> [TASK PROMPT]
Because the material must match the original, reproduce every line of it exactly.

*** Begin section ***

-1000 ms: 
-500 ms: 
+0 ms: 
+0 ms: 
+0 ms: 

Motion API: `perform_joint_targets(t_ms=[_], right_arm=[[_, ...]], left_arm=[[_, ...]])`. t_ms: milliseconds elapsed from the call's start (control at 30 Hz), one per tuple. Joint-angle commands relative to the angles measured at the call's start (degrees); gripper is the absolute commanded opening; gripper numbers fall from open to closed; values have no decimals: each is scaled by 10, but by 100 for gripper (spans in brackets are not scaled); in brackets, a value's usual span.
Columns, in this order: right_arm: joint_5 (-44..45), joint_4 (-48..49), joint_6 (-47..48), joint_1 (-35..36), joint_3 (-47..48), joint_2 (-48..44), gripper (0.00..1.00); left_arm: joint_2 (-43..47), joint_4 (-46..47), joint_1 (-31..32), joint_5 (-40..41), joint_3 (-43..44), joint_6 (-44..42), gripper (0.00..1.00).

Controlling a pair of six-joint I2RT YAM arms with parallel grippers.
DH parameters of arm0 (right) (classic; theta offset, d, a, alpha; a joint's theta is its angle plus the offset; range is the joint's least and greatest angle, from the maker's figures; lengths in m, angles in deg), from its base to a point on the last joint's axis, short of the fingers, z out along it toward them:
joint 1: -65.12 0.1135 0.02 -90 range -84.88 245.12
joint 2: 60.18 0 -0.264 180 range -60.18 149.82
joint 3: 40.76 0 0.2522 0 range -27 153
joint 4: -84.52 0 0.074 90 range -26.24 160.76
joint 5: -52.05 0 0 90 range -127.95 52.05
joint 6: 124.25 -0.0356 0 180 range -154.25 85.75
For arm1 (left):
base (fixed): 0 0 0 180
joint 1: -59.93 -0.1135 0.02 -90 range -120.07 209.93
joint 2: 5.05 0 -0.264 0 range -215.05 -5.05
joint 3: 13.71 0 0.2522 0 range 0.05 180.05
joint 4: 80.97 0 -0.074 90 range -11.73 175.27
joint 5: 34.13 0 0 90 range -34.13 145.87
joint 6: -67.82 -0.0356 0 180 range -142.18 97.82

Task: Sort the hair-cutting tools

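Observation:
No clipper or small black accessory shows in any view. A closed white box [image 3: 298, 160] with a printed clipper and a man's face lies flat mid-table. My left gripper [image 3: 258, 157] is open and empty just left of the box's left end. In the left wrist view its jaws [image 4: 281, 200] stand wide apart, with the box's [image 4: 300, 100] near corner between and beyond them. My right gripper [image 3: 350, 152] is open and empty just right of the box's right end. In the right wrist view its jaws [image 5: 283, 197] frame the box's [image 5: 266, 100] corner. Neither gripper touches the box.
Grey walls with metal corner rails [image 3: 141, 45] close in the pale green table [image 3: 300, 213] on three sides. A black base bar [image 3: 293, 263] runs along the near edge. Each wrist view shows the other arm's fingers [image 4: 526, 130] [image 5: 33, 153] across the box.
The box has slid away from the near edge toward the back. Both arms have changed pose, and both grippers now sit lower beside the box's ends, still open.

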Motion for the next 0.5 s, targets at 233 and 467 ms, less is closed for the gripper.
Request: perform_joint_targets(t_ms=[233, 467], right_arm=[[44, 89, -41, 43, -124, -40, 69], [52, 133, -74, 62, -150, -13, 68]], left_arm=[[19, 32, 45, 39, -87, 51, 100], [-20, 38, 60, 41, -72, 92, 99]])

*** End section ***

> [SOLUTION TO THE PROBLEM]
-1000 ms: 
-500 ms: 
+0 ms: 
+0 ms: 
+0 ms: 

Motion API: `perform_joint_targets(t_ms=[_], right_arm=[[_, ...]], left_arm=[[_, ...]])`. t_ms: milliseconds elapsed from the call's start (control at 30 Hz), one per tuple. Joint-angle commands relative to the angles measured at the call's start (degrees); gripper is the absolute commanded opening; gripper numbers fall from open to closed; values have no decimals: each is scaled by 10, but by 100 for gripper (spans in brackets are not scaled); in brackets, a value's usual span.
Columns, in this order: right_arm: joint_5 (-44..45), joint_4 (-48..49), joint_6 (-47..48), joint_1 (-35..36), joint_3 (-47..48), joint_2 (-48..44), gripper (0.00..1.00); left_arm: joint_2 (-43..47), joint_4 (-46..47), joint_1 (-31..32), joint_5 (-40..41), joint_3 (-43..44), joint_6 (-44..42), gripper (0.00..1.00).

Controlling a pair of six-joint I2RT YAM arms with parallel grippers.
DH parameters of arm0 (right) (classic; theta offset, d, a, alpha; a joint's theta is its angle plus the offset; range is the joint's least and greatest angle, from the maker's figures; lengths in m, angles in deg), from its base to a point on the last joint's axis, short of the fingers, z out along it toward them:
joint 1: -65.12 0.1135 0.02 -90 range -84.88 245.12
joint 2: 60.18 0 -0.264 180 range -60.18 149.82
joint 3: 40.76 0 0.2522 0 range -27 153
joint 4: -84.52 0 0.074 90 range -26.24 160.76
joint 5: -52.05 0 0 90 range -127.95 52.05
joint 6: 124.25 -0.0356 0 180 range -154.25 85.75
For arm1 (left):
base (fixed): 0 0 0 180
joint 1: -59.93 -0.1135 0.02 -90 range -120.07 209.93
joint 2: 5.05 0 -0.264 0 range -215.05 -5.05
joint 3: 13.71 0 0.2522 0 range 0.05 180.05
joint 4: 80.97 0 -0.074 90 range -11.73 175.27
joint 5: 34.13 0 0 90 range -34.13 145.87
joint 6: -67.82 -0.0356 0 180 range -142.18 97.82

Task: Sort the hair-cutting tools

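Observation:
No clipper or small black accessory shows in any view. A closed white box [image 3: 298, 160] with a printed clipper and a man's face lies flat mid-table. My left gripper [image 3: 258, 157] is open and empty just left of the box's left end. In the left wrist view its jaws [image 4: 281, 200] stand wide apart, with the box's [image 4: 300, 100] near corner between and beyond them. My right gripper [image 3: 350, 152] is open and empty just right of the box's right end. In the right wrist view its jaws [image 5: 283, 197] frame the box's [image 5: 266, 100] corner. Neither gripper touches the box.
Grey walls with metal corner rails [image 3: 141, 45] close in the pale green table [image 3: 300, 213] on three sides. A black base bar [image 3: 293, 263] runs along the near edge. Each wrist view shows the other arm's fingers [image 4: 526, 130] [image 5: 33, 153] across the box.
The box has slid away from the near edge toward the back. Both arms have changed pose, and both grippers now sit lower beside the box's ends, still open.
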
Motion for the next 0.5 s, targets at 233 and 467 ms, less is closed for the gripper.
Request: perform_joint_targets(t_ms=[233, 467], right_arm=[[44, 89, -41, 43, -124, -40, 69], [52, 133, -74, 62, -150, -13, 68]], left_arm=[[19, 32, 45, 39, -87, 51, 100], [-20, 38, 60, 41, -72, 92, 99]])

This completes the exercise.